# Task statement
From the first line of the entries below to the line with "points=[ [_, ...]", give each line again exactly.

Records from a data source
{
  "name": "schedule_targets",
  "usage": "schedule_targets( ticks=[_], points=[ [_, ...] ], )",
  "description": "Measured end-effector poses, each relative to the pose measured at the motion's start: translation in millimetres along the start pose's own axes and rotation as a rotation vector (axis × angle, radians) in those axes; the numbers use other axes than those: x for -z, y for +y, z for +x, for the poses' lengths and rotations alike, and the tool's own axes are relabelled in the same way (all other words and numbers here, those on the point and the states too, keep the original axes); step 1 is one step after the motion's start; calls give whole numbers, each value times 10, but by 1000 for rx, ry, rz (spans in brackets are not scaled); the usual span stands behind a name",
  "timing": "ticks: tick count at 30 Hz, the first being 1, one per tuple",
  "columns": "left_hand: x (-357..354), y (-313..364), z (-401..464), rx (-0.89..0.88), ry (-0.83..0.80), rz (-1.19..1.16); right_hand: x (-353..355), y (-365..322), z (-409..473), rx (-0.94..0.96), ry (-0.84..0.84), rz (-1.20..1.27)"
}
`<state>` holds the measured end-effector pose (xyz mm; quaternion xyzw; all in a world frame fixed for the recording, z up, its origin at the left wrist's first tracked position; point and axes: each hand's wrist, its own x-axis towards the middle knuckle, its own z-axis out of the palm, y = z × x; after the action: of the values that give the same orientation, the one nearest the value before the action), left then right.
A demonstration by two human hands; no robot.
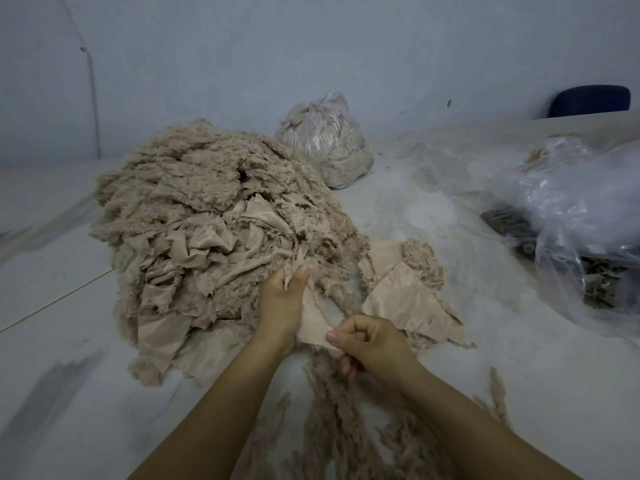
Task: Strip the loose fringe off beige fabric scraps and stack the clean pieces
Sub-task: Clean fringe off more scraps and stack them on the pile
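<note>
A beige fabric scrap (313, 322) is held just above the white table (69, 341), stretched between two hands at the near edge of a large heap of fringed scraps (214, 233). Its far end is pinched by the left hand (282, 301), thumb pressed against curled fingers on the fringed edge. Its near corner is gripped by the right hand (367, 342), whose fingers are curled tightly with the thumb laid over the cloth. Pulled fringe (341, 424) is strewn on the table below the wrists. Flat clean pieces (405, 303) are laid just right of the hands, touching the heap. A tied clear bag of scraps (327, 143) is seen behind the heap, and crumpled clear plastic (571, 209) lies well off to the right.
</note>
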<state>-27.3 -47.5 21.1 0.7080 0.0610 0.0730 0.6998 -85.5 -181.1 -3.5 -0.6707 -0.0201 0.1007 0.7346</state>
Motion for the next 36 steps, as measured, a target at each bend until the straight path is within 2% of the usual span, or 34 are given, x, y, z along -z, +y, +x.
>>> schedule_targets(
  ticks=[5,7,9,11,14,17,19,23,25,26,29,30,33,36],
  points=[
    [14,-7,58,75,69,-67,21,67,-23,-5,152,7],
    [21,8,54,56,-35,-36,14,30,24,22,224,-5],
    [-54,-9,-43,65,-193,-5,-43,-26,102,58,210,94],
    [-142,-33,-142,64,-274,-13,-104,-66,162,134,229,125],
    [-148,-73,-146,4,-272,-15,-56,-37,188,172,353,75],
    [-106,-88,-110,50,-209,-70,14,2,179,153,425,67],
    [-94,-100,-99,44,-159,-43,33,3,165,136,406,95],
    [-123,-87,-131,-27,-254,17,42,-20,164,138,298,-3],
    [-137,-76,-147,-43,-257,23,37,-50,169,154,309,75],
    [-129,-67,-150,-37,-279,28,46,-59,176,159,329,111],
    [-82,-64,-166,-42,-475,58,96,-62,192,193,386,103],
    [-74,-56,-179,-34,-483,29,100,-57,190,208,397,104],
    [-81,-60,-166,-7,-365,-45,91,-21,177,254,430,107],
    [-103,-87,-140,24,-227,-7,107,8,134,265,465,113]
  ],
)
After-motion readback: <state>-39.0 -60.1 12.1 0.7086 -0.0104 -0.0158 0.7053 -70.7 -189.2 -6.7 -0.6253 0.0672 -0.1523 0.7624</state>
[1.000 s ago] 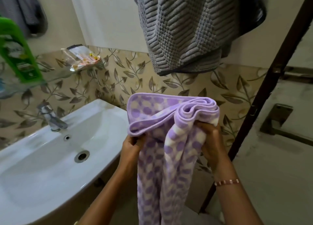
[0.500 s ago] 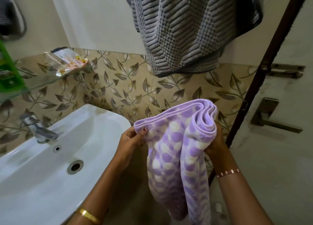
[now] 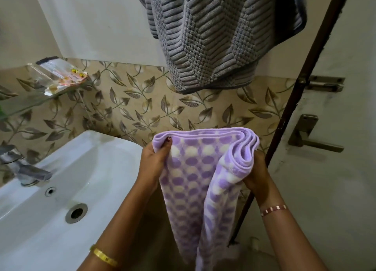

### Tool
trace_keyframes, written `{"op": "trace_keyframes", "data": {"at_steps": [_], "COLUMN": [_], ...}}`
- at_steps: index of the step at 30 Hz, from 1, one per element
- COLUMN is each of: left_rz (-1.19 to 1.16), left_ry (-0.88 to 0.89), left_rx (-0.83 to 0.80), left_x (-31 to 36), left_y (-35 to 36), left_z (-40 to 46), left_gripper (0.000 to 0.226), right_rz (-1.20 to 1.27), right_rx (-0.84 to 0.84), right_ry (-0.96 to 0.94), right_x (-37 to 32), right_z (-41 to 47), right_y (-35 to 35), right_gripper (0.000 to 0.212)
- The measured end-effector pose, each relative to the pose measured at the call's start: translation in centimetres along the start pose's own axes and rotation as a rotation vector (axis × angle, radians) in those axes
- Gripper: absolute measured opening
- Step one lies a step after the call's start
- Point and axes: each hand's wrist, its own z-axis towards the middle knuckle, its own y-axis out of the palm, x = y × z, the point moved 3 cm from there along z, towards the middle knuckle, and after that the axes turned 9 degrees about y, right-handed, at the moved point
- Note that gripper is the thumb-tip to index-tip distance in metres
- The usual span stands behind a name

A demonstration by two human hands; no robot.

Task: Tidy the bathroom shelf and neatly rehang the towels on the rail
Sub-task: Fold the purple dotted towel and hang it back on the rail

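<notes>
A purple towel with white dots (image 3: 195, 181) hangs folded between both hands, its lower end dropping out of frame. My left hand (image 3: 154, 160) pinches its top left corner. My right hand (image 3: 255, 175) grips the bunched folds at its right edge. A grey ribbed towel (image 3: 211, 34) hangs on the wall above; the rail itself is out of view. The glass shelf (image 3: 26, 103) at the left carries a clear plastic packet (image 3: 61, 77).
A white washbasin (image 3: 67, 189) with a chrome tap (image 3: 24, 169) sits at the lower left. A dark brown door frame (image 3: 295, 99) runs diagonally at the right, with a door handle (image 3: 311, 136) and a latch (image 3: 325, 85) beyond it. Leaf-patterned tiles cover the wall.
The purple towel's top edge has been drawn out flatter and wider between my hands. The view has shifted right, so the green bottle on the shelf has left the frame.
</notes>
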Motion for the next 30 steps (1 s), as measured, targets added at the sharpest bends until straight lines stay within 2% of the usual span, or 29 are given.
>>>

# Finished exercise
{
  "name": "schedule_targets",
  "usage": "schedule_targets( ticks=[_], points=[ [_, ...] ], )",

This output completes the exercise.